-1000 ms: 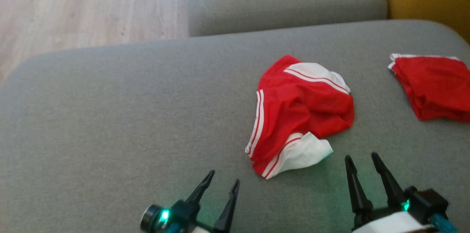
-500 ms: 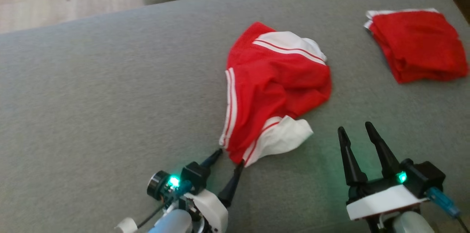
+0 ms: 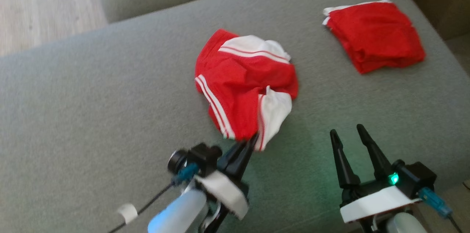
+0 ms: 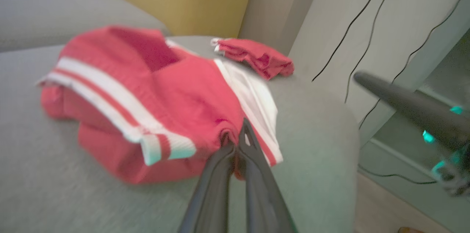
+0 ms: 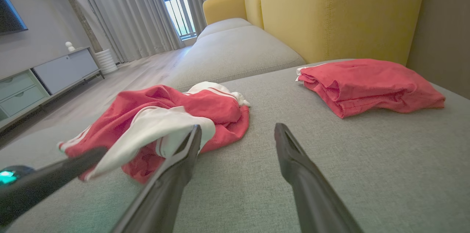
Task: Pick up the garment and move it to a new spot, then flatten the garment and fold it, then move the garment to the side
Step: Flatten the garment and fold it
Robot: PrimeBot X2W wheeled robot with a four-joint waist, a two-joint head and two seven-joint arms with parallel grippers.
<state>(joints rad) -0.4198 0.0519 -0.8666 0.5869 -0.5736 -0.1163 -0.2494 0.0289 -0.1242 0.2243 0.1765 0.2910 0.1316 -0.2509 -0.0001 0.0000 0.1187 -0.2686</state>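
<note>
Garment: You have the crumpled red-and-white garment point(image 3: 246, 86) just above the middle of the head view, lying on the grey sofa seat point(image 3: 91, 122).
Left tool: Your left tool point(image 3: 249, 144), at lower middle of the head view, has its fingers pressed together on the garment's near hem. The left wrist view shows red cloth pinched at the tips.
Right tool: Your right tool point(image 3: 346, 130), at lower right, is spread partway and holds nothing. It sits over bare seat, apart from the garment.
Edges: The seat's far edge crosses the top of the head view, with wood floor point(image 3: 36, 5) at upper left. Its right edge rounds off beside the folded red pile point(image 3: 374, 36).
Open room: Bare seat takes the left half, and a bare strip separates the garment from the pile.
Left wrist view adds: The seat corner drops away at right toward a wall with cables point(image 4: 352, 31).
Right wrist view adds: A yellow sofa back point(image 5: 330, 12) stands close behind the pile.
</note>
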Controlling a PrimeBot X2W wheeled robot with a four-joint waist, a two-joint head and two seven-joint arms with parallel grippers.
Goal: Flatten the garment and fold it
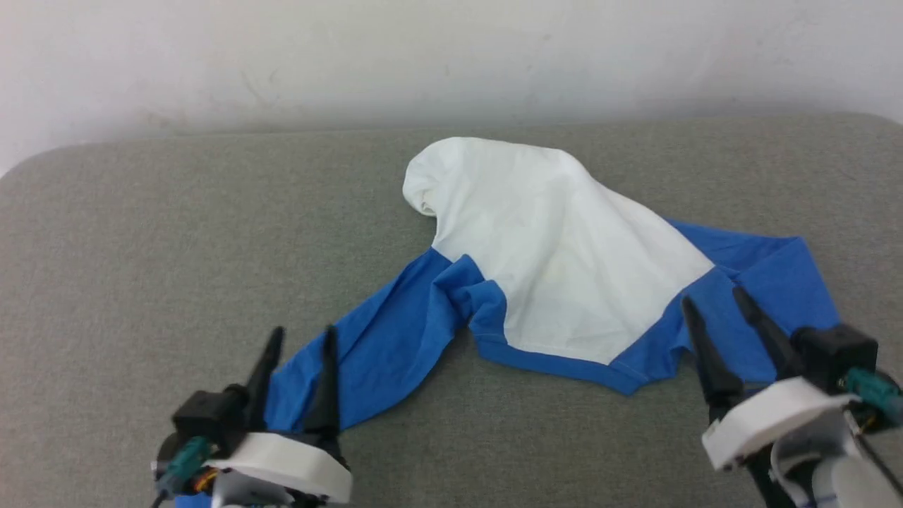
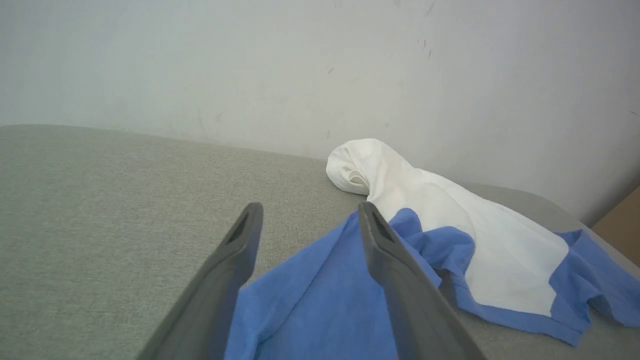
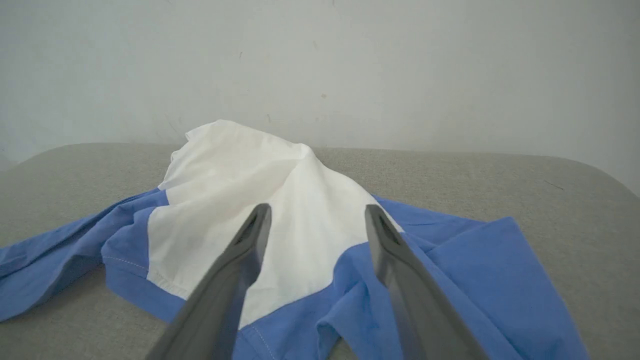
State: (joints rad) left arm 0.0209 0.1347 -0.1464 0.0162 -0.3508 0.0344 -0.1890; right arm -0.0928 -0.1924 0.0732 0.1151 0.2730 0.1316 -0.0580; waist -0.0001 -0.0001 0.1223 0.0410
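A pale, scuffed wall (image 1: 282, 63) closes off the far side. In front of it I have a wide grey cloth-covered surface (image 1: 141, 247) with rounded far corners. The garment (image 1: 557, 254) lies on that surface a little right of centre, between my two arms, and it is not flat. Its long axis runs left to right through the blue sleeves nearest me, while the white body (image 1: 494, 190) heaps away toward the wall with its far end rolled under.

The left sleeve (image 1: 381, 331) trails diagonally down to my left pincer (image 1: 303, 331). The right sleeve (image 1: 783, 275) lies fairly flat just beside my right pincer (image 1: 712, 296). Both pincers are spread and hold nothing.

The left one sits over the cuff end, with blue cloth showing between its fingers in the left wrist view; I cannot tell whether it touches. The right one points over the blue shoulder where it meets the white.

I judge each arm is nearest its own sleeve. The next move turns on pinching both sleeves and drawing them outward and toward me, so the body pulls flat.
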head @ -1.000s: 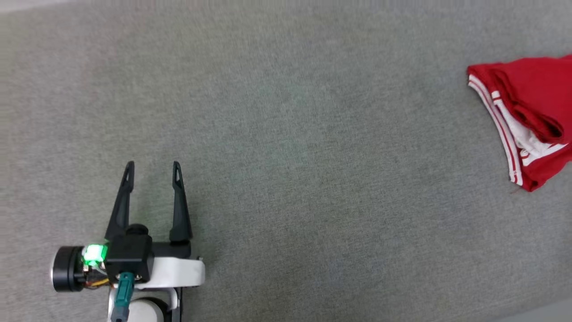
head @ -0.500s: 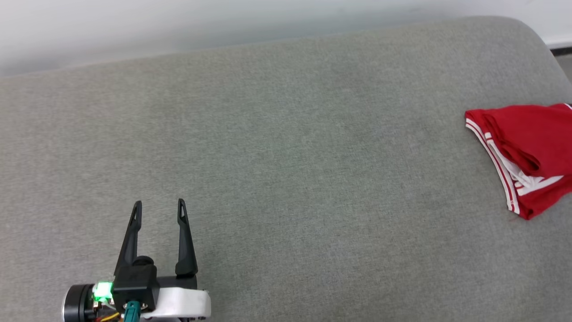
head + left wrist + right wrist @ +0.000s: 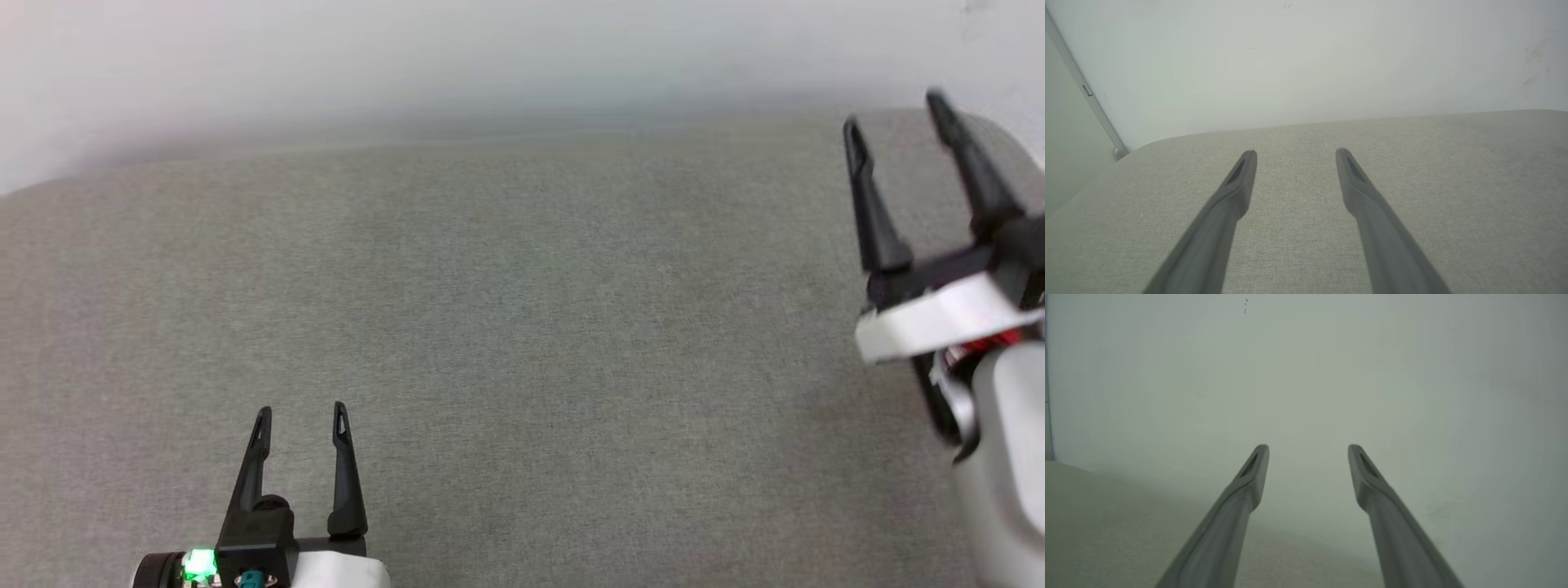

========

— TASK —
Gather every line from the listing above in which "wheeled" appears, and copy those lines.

— ANSWER TO THE EXERCISE —
Robot: PrimeBot X2W wheeled robot with a four-joint waist, a two-joint head and two seven-joint arms with parallel grippers.
Controlling a PrimeBot X2W wheeled robot with a four-joint waist, a two-joint head and two seven-joint arms with parallel grippers.

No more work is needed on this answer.